U.S. legislators oppose atheist challenge to
"In God We Trust" motto
By Julia Cheever, Bay City News Service
November 23, 2006
SAN FRANCISCO (BCN) - Forty-seven members of Congress
have joined in asking a federal appeals court in San Francisco
to uphold the dismissal of an atheist's challenge to "In
God We Trust" as the country's national motto.
The legislators, including U.S. Sen. Jim DeMint, R-S.C., and
46 House members, filed a friend-of-the-court brief in the 9th
U.S. Circuit Court of Appeals Wednesday siding with the U.S. Justice
Department in opposing a lawsuit filed by Michael Newdow.
Newdow is the atheist father who previously disputed the use
of the words "under God" in the Pledge of Allegiance.
His new lawsuit, filed in federal court in Sacramento last year,
challenges three U.S. laws passed in the 1950s that establish
"In God We Trust" as the national motto and mandate
its inscription on coins and currency.
The federal lawmakers asked the appeals court to uphold a ruling
in which U.S. District Judge Frank Damrell dismissed the lawsuit
in June.
Their brief urges that Newdow's alleged "strategy to purge
all religious observances and references from American public
life must not be allowed to move forward."
The brief argues, "While the First Amendment affords atheists
complete freedom to disbelieve, it does not compel the federal
judiciary to redact religious references in every area of public
life in order to suit atheistic sensibilities."
The legislators are represented by the Washington D.C.-based
American Center for Law and Justice.
Center Chief Counsel Jay Sekulow said Wednesday, "The lower
court was right on the mark in dismissing this lawsuit."
Sekulow said, "Every court that has considered this issue
has reached the same conclusion: the national motto has nothing
to do with the establishment of religion."
Damrell, in dismissing the lawsuit, said the issue was definitively
decided by a 1970 ruling in which the 9th Circuit said the motto
"is of a patriotic or ceremonial character and bears no true
resemblance to a governmental sponsorship of a religious exercise."
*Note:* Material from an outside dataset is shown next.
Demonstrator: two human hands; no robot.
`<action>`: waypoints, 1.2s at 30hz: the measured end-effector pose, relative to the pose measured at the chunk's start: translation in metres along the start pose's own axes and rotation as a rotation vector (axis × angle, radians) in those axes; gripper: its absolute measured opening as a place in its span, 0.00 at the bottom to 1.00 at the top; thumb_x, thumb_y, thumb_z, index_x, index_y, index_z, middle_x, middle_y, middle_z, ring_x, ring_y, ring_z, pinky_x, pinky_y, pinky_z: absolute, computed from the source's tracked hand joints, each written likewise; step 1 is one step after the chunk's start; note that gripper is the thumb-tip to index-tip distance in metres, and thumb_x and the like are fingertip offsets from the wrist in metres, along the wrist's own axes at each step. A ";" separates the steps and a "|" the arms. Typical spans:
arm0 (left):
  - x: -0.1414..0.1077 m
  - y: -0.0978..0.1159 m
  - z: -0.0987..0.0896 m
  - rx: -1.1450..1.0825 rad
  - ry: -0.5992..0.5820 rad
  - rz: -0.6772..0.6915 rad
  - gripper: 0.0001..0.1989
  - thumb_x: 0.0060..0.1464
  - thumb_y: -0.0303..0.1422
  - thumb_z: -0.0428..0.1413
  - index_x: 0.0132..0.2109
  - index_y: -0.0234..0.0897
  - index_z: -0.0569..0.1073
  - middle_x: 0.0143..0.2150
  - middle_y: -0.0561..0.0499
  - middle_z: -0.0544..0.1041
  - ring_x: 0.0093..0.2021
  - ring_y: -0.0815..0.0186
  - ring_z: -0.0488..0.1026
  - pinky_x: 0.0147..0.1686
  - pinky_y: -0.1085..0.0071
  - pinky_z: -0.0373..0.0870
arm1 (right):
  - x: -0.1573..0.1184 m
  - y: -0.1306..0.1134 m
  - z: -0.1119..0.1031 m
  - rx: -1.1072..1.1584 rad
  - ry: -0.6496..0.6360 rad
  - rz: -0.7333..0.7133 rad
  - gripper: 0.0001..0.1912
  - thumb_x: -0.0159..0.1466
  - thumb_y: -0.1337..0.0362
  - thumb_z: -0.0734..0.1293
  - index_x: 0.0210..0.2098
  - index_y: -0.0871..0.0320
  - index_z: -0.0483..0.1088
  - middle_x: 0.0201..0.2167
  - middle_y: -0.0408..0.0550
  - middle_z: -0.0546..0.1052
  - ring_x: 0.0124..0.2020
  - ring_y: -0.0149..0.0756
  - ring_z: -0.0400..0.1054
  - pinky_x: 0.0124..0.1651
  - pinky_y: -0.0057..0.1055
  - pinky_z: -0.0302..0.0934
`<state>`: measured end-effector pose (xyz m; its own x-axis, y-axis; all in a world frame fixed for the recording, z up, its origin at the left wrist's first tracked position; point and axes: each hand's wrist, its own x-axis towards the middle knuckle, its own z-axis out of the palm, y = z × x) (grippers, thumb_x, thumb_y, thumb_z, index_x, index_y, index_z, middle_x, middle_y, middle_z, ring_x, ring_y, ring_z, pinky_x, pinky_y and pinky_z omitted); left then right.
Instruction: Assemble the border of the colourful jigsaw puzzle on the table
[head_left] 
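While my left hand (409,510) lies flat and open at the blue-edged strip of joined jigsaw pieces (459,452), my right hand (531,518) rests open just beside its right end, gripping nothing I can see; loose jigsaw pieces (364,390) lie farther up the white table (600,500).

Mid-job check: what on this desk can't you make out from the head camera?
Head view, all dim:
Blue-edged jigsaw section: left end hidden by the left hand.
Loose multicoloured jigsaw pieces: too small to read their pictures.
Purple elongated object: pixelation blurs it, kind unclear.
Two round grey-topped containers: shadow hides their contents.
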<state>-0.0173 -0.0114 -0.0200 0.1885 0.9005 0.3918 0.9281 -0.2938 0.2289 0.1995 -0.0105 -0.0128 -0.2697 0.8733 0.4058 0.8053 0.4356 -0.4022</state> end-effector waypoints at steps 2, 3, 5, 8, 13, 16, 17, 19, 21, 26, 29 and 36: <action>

But Newdow contends in an appeal brief filed in September that
the 1970 ruling is "anachronistic" and has been "effectively
overruled" by later U.S. Supreme Court decisions.
Newdow contends the motto violates both the constitutional First
Amendment ban on government establishment of religion and the
U.S. Religious Freedom Restoration Act, passed by Congress in
1993.
Newdow, an emergency room doctor who is also a lawyer, says the
motto on U.S. money advocates a belief in one god, which is contrary
to his atheistic religious beliefs.
His brief argues that "as a price to pay for carrying and
spending his nation's money, (Newdow) is, in essence, forced to
advocate for monotheism, a religious belief system he expressly
repudiates."
The defendants in the lawsuit include the U.S. treasury secretary
and the directors of the U.S. Mint and Bureau of Engraving and
Printing.
The appeals court has not yet set a date for hearing arguments
on the appeal.
Newdow's earlier lawsuit challenging the wording of the Pledge
of Allegiance was dismissed by the U.S. Supreme Court in 2004
on the ground that he lacked standing to sue because he did not
have legal custody of his daughter.
But last year, Newdow filed a new Pledge of Allegiance lawsuit
on behalf of two other atheist families and their children. U.S.
District Judge Lawrence Karlton ruled in their favor and that
case is now also on appeal before the 9th Circuit.